Membros do Hamas atacam QG da Fatah na Faixa de gaza

Terça, 12 de Junho de 2007 às 08:15, por: CdB

Atiradores do Hamas invadiram nesta terça-feira o QG de segurança da Fatah na Cidade de Gaza, minutos depois de terminar um prazo dado pelo grupo islâmico para que a facção secular deixasse instalações estratégicas na área.

Um porta-voz da Fatah, ligada ao presidente Mahmoud Abbas, disse que seu Comitê Central irá se reunir às 14h (horário de Brasília) para decidir se continuará ou não no governo de unidade formado com o Hamas em março.

Militantes do braço armado do Hamas ameaçaram atacar postos de segurança do grupo palestino adversário Fatah, na Faixa de Gaza.

Mensagens enviadas nesta manhã por meio de mesquitas controladas pelo Hamas na Cidade de Gaza deram aos militantes do Fatah duas horas para que eles abandonassem suas posições, incluindo prédios ocupados por forças de segurança ligadas ao Fatah.

A ameaça e os combates que estão ocorrendo nesta terça em Gaza são um agravamento da crise que já envolve a região palestina há meses.
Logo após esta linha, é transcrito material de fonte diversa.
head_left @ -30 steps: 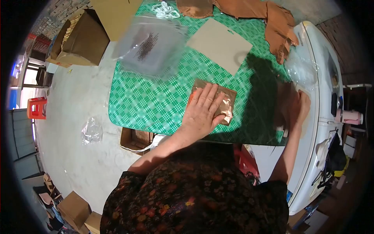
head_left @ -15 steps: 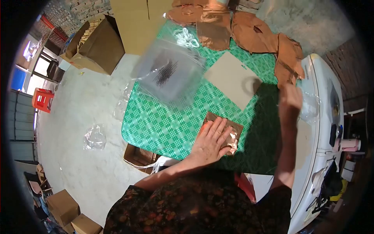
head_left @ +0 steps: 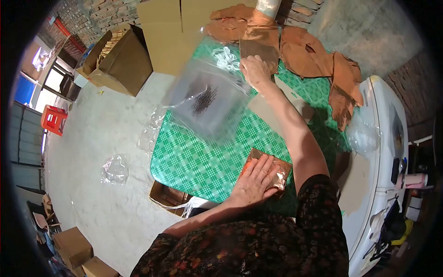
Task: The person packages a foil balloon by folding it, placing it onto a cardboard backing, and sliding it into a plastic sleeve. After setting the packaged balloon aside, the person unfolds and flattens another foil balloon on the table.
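My left hand [head_left: 253, 182] lies flat with its fingers stretched out on a flat, shiny copper-coloured packet [head_left: 281, 177] near the table's front edge. Part of the packet is hidden beneath the palm. Across the table, my right hand [head_left: 256, 73] is at the lower left edge of a dull brown, copper-coloured sheet [head_left: 260, 45]. Its fingers are curled and their tips are hidden, so what they hold, if anything, does not show. Just left of that hand is a bundle of white string [head_left: 225, 58]. A beige card [head_left: 267, 111] lies partly under my right forearm.
A clear plastic bag with dark marks [head_left: 203, 99] covers the left of the green checked table [head_left: 184, 157]. Crumpled copper-coloured pieces [head_left: 307, 53] line the far edge. Cardboard boxes [head_left: 122, 62] and a red stool [head_left: 54, 120] stand left; a white appliance-like body [head_left: 387, 138] borders the right.
My right hand has swung from the table's right side to the brown sheet at the far middle. My left hand stays on the packet. The whole view has shifted slightly.
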Motion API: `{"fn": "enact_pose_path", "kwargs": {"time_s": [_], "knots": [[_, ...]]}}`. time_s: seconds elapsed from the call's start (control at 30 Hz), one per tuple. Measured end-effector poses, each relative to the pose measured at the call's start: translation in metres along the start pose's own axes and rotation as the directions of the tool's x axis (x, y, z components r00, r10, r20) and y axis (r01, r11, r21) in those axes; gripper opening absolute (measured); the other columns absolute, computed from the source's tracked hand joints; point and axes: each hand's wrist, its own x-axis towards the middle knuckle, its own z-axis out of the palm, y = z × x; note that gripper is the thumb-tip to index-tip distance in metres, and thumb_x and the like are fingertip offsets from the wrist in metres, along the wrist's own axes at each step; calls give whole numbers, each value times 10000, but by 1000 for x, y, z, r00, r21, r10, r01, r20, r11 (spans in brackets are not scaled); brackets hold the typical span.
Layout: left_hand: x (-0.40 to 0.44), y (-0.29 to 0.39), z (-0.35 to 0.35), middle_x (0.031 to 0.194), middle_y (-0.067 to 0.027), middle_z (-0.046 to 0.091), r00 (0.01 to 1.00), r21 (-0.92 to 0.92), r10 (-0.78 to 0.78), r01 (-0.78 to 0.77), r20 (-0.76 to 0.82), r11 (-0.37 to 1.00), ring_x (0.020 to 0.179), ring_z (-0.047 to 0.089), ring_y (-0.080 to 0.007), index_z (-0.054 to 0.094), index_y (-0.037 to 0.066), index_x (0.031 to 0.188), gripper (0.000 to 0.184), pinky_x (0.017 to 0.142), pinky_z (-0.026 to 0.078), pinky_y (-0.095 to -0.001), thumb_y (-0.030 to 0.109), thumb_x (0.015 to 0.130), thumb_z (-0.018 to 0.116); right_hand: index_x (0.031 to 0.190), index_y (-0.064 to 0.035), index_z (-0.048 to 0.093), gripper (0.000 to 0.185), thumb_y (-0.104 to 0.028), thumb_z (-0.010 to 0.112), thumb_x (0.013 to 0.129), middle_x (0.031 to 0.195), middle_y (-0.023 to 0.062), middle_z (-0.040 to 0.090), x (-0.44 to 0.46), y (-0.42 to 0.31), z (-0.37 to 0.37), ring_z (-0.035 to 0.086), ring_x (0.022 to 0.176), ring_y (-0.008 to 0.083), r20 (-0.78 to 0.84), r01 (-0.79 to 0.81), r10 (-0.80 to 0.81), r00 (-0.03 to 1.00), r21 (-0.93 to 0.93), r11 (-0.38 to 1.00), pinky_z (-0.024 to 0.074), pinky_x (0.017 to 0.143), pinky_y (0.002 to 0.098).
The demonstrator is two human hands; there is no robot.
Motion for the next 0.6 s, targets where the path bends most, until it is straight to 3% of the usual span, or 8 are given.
{"fn": "enact_pose_path", "kwargs": {"time_s": [0.03,0.1,0.23,0.33,0.43,0.47,0.6], "knots": [[0,0,1,1713,-188,285,1000,4,-1,1,1,1000,1604,223,-330,357,108,1645,806,1306,130,-516,638,1044,447,1046,-155,740,123,-177,720,926,994,80,674,0,3,-3,623,1028,324,25,-13,12,1000,11,1000,506,867,477],[0,1,1,1717,-189,279,1000,13,-1,1,8,1000,1606,217,-330,355,105,1646,807,1305,129,-517,638,1046,442,1027,-126,733,104,-149,712,928,959,80,679,-6,14,-17,627,974,318,-75,-34,47,996,162,986,508,851,459],[-1,1,-7,1720,-194,273,1000,22,5,-5,13,1000,1607,217,-335,361,96,1642,801,1302,132,-520,626,1048,448,976,-88,713,98,-171,671,947,947,95,696,-45,15,-99,625,966,330,-131,-72,137,982,410,909,509,864,433],[-1,1,-9,1719,-199,275,1000,19,9,-9,-8,1000,1605,226,-338,365,90,1640,797,1301,133,-517,615,1048,458,949,-65,691,92,-154,672,938,948,100,700,-89,16,-146,618,956,336,-148,-125,211,966,445,887,503,837,436],[-1,1,-5,1713,-203,285,1000,-4,8,-8,-21,1000,1601,237,-345,370,85,1636,798,1301,140,-512,607,1043,474,945,-53,688,68,-111,654,937,930,107,692,-132,32,-153,614,932,341,-258,-44,104,960,229,973,501,823,437],[-1,1,-4,1712,-203,286,1000,-16,4,-4,-21,1000,1601,237,-346,370,85,1636,796,1301,142,-512,605,1043,475,1031,-63,702,117,-75,653,927,986,117,699,-149,53,-140,631,950,351,-232,58,-47,972,41,997,509,845,453],[-1,0,-3,1709,-205,289,1000,-11,9,-9,-19,1000,1600,232,-355,364,86,1639,790,1302,142,-514,593,1045,478,1215,-75,676,324,-111,725,897,1102,136,706,-188,48,-125,658,1068,374,-115,-46,54,992,71,996,522,928,486]]}}
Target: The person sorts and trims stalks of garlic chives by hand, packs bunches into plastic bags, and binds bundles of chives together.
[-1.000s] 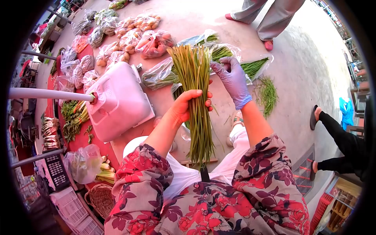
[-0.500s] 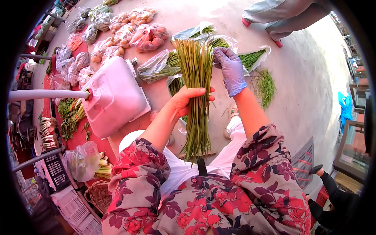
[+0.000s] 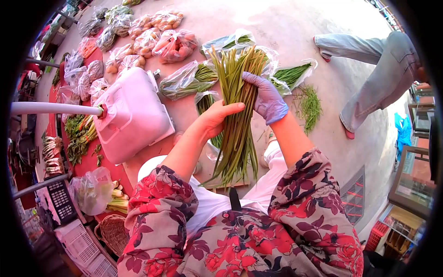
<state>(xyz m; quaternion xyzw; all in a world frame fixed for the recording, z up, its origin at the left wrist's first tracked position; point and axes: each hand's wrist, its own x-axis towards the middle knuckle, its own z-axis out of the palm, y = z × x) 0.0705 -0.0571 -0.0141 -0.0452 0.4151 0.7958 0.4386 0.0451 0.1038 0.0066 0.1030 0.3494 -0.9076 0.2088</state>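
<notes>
An upright bunch of garlic chives (image 3: 237, 97) is in front of my lap, its leaf tips hanging down toward it. My bare left hand (image 3: 216, 119) grips the left side of the bunch around its middle, thumb across the front. My right hand (image 3: 267, 99), in a thin purple glove, closes on the right side a little higher, fingers wrapped over the stalks. Behind the bunch lie plastic bags of long greens (image 3: 189, 81), partly hidden by it. Loose green trimmings (image 3: 310, 105) are scattered on the ground to the right.
A large pink-looking jerrycan (image 3: 129, 115) with a pole in it stands at left. Bags of round produce (image 3: 175, 45) and a red mat (image 3: 110, 168) lie around it. A wicker basket (image 3: 113, 233) sits lower left. A passer-by's legs (image 3: 374, 78) are at upper right.
My right hand has moved from the top edge of the bunch down onto its side. The bunch has fanned out somewhat. The passer-by has stepped rightward and nearer.
</notes>
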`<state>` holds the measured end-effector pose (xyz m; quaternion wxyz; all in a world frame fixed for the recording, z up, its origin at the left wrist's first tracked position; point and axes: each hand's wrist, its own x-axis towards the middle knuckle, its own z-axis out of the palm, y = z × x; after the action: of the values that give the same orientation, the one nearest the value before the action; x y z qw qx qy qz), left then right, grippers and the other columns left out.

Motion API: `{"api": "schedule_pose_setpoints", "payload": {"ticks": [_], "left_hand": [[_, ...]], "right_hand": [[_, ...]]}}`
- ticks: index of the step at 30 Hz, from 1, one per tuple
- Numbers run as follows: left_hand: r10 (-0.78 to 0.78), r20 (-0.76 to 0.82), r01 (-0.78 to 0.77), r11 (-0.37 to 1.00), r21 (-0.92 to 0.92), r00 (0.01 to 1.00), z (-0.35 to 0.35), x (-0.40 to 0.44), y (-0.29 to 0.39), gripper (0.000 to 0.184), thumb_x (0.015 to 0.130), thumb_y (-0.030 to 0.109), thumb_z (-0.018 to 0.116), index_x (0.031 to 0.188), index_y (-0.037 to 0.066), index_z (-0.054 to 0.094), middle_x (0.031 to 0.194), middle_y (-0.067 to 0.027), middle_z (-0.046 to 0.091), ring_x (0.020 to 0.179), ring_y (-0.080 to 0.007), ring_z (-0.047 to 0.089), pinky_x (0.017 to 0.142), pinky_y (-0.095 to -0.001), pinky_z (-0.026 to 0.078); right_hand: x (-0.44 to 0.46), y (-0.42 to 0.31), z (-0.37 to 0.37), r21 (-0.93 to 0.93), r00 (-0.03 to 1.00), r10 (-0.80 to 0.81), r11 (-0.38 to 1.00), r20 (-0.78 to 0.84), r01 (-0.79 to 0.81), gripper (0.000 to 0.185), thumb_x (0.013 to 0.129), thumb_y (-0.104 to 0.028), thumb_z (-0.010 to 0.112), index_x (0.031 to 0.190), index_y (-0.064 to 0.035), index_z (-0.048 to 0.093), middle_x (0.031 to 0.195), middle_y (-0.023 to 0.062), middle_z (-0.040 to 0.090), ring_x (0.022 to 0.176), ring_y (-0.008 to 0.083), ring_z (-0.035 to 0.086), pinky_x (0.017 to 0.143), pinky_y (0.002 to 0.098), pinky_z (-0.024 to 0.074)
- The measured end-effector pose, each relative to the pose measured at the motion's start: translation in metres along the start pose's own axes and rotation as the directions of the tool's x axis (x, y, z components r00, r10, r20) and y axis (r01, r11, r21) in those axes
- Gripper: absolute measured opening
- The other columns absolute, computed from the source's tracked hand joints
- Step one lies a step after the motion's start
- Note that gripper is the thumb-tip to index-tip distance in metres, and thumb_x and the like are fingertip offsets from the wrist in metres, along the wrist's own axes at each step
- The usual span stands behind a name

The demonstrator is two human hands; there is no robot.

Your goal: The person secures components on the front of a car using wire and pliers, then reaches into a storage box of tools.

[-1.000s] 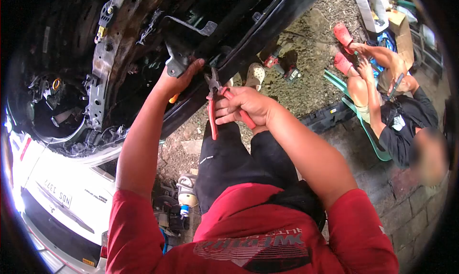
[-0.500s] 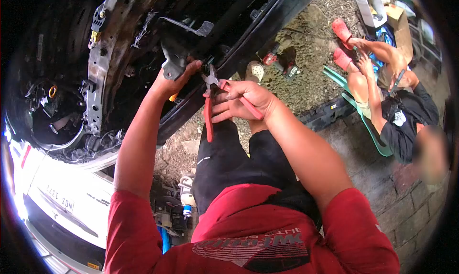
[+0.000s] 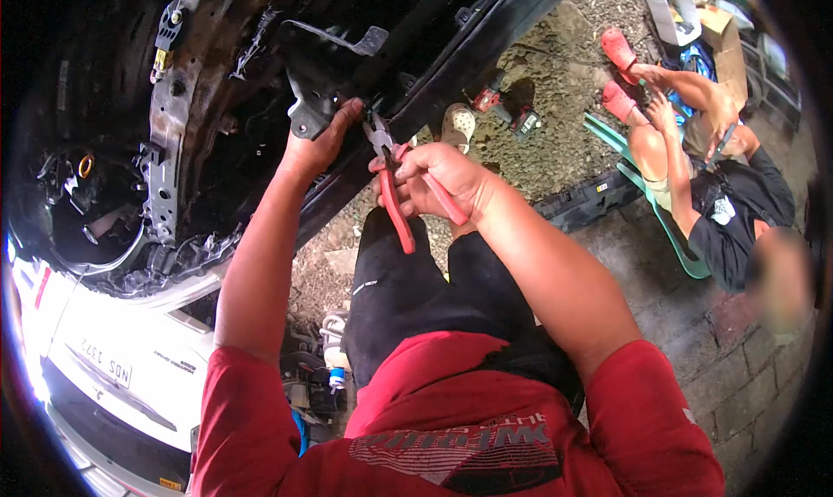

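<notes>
My left hand (image 3: 323,146) is closed around the lower end of a dark metal pedal bracket (image 3: 305,107), its thumb pointing toward the pliers. A pedal arm with a flat pad (image 3: 371,41) extends above the bracket. My right hand (image 3: 447,178) holds red-handled pliers (image 3: 396,204), fingers curled between and around the spread handles. The plier jaws point up at a small dark part beside my left thumb. What the jaws touch is too small to make out.
A dark car body frame (image 3: 169,141) fills the upper left. A white car (image 3: 104,358) stands lower left. On the gravel lies a red-and-black power drill (image 3: 493,102). At right, another person (image 3: 729,193) sits low, holding a dark object.
The pliers have tilted, and their lower handles have swung right and closer together. My right fingers have curled in from a straighter pose. My left hand keeps hold of the bracket.
</notes>
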<state>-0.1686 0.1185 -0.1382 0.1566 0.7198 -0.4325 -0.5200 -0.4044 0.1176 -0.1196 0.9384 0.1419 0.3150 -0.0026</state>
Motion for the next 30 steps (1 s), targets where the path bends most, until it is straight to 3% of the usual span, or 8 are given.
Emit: {"api": "schedule_pose_setpoints", "payload": {"ticks": [4, 6, 9, 11, 17, 25, 28, 30], "left_hand": [[0.006, -0.066, -0.010, 0.998, -0.056, 0.998, 0.006, -0.001, -0.010, 0.031, 0.099, 0.030, 0.070, 0.095, 0.000, 0.074, 0.083, -0.0130, 0.074, 0.078, -0.0236, 0.069, 0.074, -0.0395, 0.053], [0.011, -0.071, -0.017, 0.997, -0.075, 0.997, 0.003, -0.001, -0.008, 0.031, 0.099, 0.031, 0.071, 0.096, 0.000, 0.075, 0.083, -0.0133, 0.074, 0.078, -0.0236, 0.069, 0.074, -0.0396, 0.053], [-0.324, 0.069, 0.330, 0.938, -0.105, 0.943, -0.011, -0.005, 0.010, 0.031, 0.098, 0.031, 0.072, 0.101, 0.001, 0.075, 0.087, -0.0135, 0.075, 0.082, -0.0237, 0.070, 0.077, -0.0390, 0.054], [-0.029, 0.120, 0.036, 0.998, -0.050, 0.992, -0.013, -0.004, 0.003, 0.032, 0.098, 0.032, 0.071, 0.106, 0.002, 0.076, 0.092, -0.0135, 0.076, 0.088, -0.0239, 0.071, 0.082, -0.0388, 0.054], [-0.004, 0.121, 0.010, 0.999, -0.049, 0.993, -0.015, 0.000, -0.004, 0.031, 0.099, 0.032, 0.070, 0.108, 0.004, 0.076, 0.098, -0.0144, 0.077, 0.095, -0.0261, 0.073, 0.086, -0.0394, 0.055], [0.066, -0.027, -0.068, 0.995, -0.077, 0.997, 0.000, -0.006, -0.008, 0.024, 0.097, 0.026, 0.073, 0.103, 0.003, 0.075, 0.093, -0.0119, 0.076, 0.087, -0.0238, 0.072, 0.080, -0.0373, 0.055], [0.089, -0.095, -0.101, 0.986, -0.132, 0.992, 0.008, -0.008, -0.014, 0.021, 0.096, 0.023, 0.074, 0.101, 0.002, 0.075, 0.090, -0.0109, 0.075, 0.085, -0.0218, 0.071, 0.079, -0.0358, 0.055], [0.094, -0.117, -0.112, 0.980, -0.162, 0.989, 0.008, -0.009, -0.015, 0.020, 0.096, 0.022, 0.074, 0.101, 0.002, 0.074, 0.089, -0.0107, 0.075, 0.084, -0.0208, 0.071, 0.079, -0.0353, 0.055]], "right_hand": [[0.001, 0.002, 0.007, 0.036, 1.000, -0.023, 0.999, 0.020, 0.022, 0.036, 0.090, -0.004, 0.048, 0.125, -0.0026, 0.055, 0.107, 0.0179, 0.067, 0.097, 0.0315, 0.069, 0.080, 0.0445, 0.0558], [-0.004, -0.001, 0.015, -0.017, 0.994, 0.012, 1.000, -0.104, -0.014, 0.037, 0.089, -0.003, 0.048, 0.126, -0.0018, 0.055, 0.114, 0.0205, 0.068, 0.105, 0.0341, 0.070, 0.087, 0.0478, 0.0577], [-0.013, -0.005, 0.015, -0.056, 0.998, 0.037, 0.998, -0.045, -0.039, 0.049, 0.090, -0.005, 0.046, 0.138, 0.0003, 0.053, 0.131, 0.0248, 0.064, 0.123, 0.0377, 0.064, 0.099, 0.0497, 0.0534], [-0.018, -0.007, 0.017, -0.076, 0.998, 0.034, 0.996, -0.055, -0.038, 0.044, 0.090, -0.004, 0.047, 0.134, 0.0003, 0.053, 0.128, 0.0254, 0.065, 0.121, 0.0390, 0.066, 0.096, 0.0507, 0.0560], [-0.012, -0.012, 0.014, -0.087, 0.995, 0.064, 0.994, -0.071, -0.071, 0.041, 0.091, -0.005, 0.048, 0.131, 0.0008, 0.053, 0.125, 0.0269, 0.066, 0.119, 0.0418, 0.067, 0.093, 0.0519, 0.0584], [-0.007, -0.011, 0.002, -0.045, 0.999, 0.040, 0.998, -0.028, -0.041, 0.040, 0.090, -0.006, 0.049, 0.130, -0.0020, 0.055, 0.106, 0.0173, 0.070, 0.099, 0.0338, 0.072, 0.087, 0.0455, 0.0587], [-0.006, -0.005, 0.002, -0.063, 1.000, 0.007, 0.998, -0.011, -0.007, 0.047, 0.090, -0.010, 0.052, 0.135, -0.0001, 0.058, 0.121, 0.0194, 0.069, 0.115, 0.0361, 0.068, 0.099, 0.0491, 0.0542], [-0.012, -0.006, 0.009, -0.080, 1.000, 0.008, 0.997, -0.028, -0.010, 0.047, 0.089, -0.009, 0.051, 0.135, -0.0003, 0.058, 0.123, 0.0203, 0.069, 0.116, 0.0367, 0.068, 0.098, 0.0489, 0.0544]]}}
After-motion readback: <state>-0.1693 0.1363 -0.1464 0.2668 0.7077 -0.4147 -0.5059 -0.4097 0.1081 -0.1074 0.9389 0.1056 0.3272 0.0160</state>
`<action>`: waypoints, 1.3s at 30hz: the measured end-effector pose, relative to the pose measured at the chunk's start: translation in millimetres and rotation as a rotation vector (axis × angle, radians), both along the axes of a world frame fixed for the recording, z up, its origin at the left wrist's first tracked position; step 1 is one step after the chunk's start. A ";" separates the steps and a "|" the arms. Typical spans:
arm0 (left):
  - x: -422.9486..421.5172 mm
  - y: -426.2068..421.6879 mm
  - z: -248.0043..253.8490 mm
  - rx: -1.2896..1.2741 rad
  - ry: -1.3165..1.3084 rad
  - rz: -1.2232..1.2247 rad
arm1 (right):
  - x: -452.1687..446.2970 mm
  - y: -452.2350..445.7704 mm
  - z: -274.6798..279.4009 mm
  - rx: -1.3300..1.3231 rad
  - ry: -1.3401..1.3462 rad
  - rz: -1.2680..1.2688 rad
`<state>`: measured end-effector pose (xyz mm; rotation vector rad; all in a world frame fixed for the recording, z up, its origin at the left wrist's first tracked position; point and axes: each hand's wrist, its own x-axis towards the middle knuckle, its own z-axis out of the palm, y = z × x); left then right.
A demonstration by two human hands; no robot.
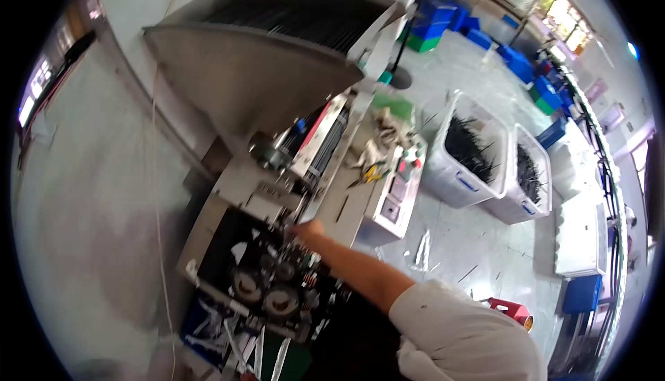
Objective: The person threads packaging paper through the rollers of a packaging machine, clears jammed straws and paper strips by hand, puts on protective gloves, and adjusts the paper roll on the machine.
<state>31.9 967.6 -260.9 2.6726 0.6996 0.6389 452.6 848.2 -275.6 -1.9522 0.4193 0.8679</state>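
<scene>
My right hand (306,231) reaches into the machine (256,197), close to a metal part below the rollers. Its fingers are bent and pressed together at that part; what they hold, if anything, is too small to tell. Below it lie dark gears and round wheels (281,300). A metal hopper (249,69) full of thin black rods stands above. At the bottom edge, a small bit of my left hand (248,376) shows beside white strips (259,353); its fingers are not clear.
Yellow-handled pliers (373,173), a cloth (370,154) and a control panel (396,197) are on the right side of the machine. Two white bins (450,183) of black rods stand on the floor. A red object (511,309) lies lower right; blue crates (435,21) are behind.
</scene>
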 end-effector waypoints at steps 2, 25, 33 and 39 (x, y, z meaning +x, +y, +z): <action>-6.4 5.6 -19.2 -0.051 -0.056 0.093 | 11.4 -0.5 -44.7 0.060 -0.016 -0.048; 120.1 -61.1 38.8 -0.860 -0.291 0.078 | 47.7 -23.3 -18.8 0.144 -0.205 -0.086; 144.7 -68.9 55.6 -1.262 -0.324 0.178 | 51.4 -39.1 -19.6 0.380 -0.133 0.021; 162.5 -80.6 70.3 -1.483 -0.238 0.192 | 47.6 -46.6 -31.6 0.604 -0.101 -0.043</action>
Nas últimas 24 horas, pelo menos 16 pessoas morrera na Faixa de Gaza em confrontos envolvendo os dois grupos.

O correspondente da BBC em Jerusalém, Tim Franks, disse que na Faixa de Gaza, especialmente na Cidade de Gaza, a maioria das pessoas está dentro de suas casas para evitar a violência.

Acusações

O presidente palestino Mahmoud Abbas - que também é o líder do Fatah - acusou elementos dentro do Hamas de tentar tomar o poder na Faixa de Gaza.

Em uma declaração Abbas afirmou que alguns membros do Hamas estavam "planejando um golpe contra as instituições (palestinas) legítimas".

Também nesta terça autoridades do Hamas acusaram o Fatah de tentar assassinar o premiê Ismail Haniya, disparando uma granada-foguete contra sua casa.

O prédio foi danificado, mas ninguém foi ferido.

Esta foi a terceira vez que Haniya é alvo de ataques desde segunda-feira.

Durante a noite ocorreram disparos de morteiros contra os escritórios dos serviços de segurança preventiva liderados pelo Fatah.

As casas de ativistas também foram atacadas e um importante membro da Brigada dos Mártires de al-Aqsa, grupo ligado ao Fatah, levou 41 tiros enquanto estava internado em um hospital na cidade de Beit Hanoun.